Any picture must be dropped, but each line of the data should be duplicated exactly.

□ □ □

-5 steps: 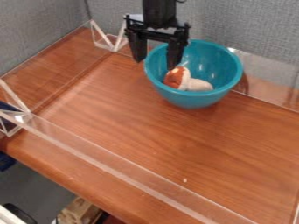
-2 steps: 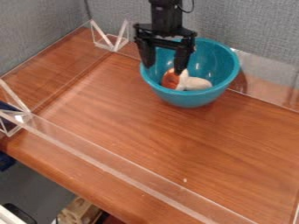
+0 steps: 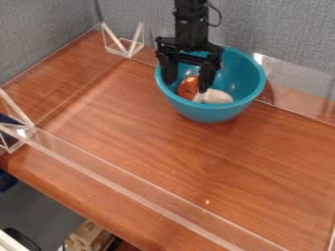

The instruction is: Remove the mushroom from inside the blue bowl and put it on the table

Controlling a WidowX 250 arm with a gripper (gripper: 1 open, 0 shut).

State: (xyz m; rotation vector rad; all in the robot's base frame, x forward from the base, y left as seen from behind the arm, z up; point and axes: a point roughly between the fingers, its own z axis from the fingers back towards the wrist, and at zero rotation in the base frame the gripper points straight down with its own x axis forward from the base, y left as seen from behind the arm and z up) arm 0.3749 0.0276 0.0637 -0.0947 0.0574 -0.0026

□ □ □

**Expected output**
-5 steps: 
-2 steps: 
+0 steps: 

The instruction is: Remove the mushroom from inside the blue bowl and put it on the table

Controlling a WidowX 250 arm with a gripper (gripper: 1 open, 0 shut).

State: (xyz m; rotation vector rad; all in the robot's base frame, x forward from the base, y left as seen from behind the arm, z up; point and axes: a point roughly between the fingers, its own z axis from the fingers back towards the wrist, and at zero rotation in the base frame the gripper points straight down with its own x axis forward from the base, y left as seen from behind the arm and z up) arm 0.3749 0.0276 0.0637 -0.0947 0.0574 -0.0026

No further output is required for this answer.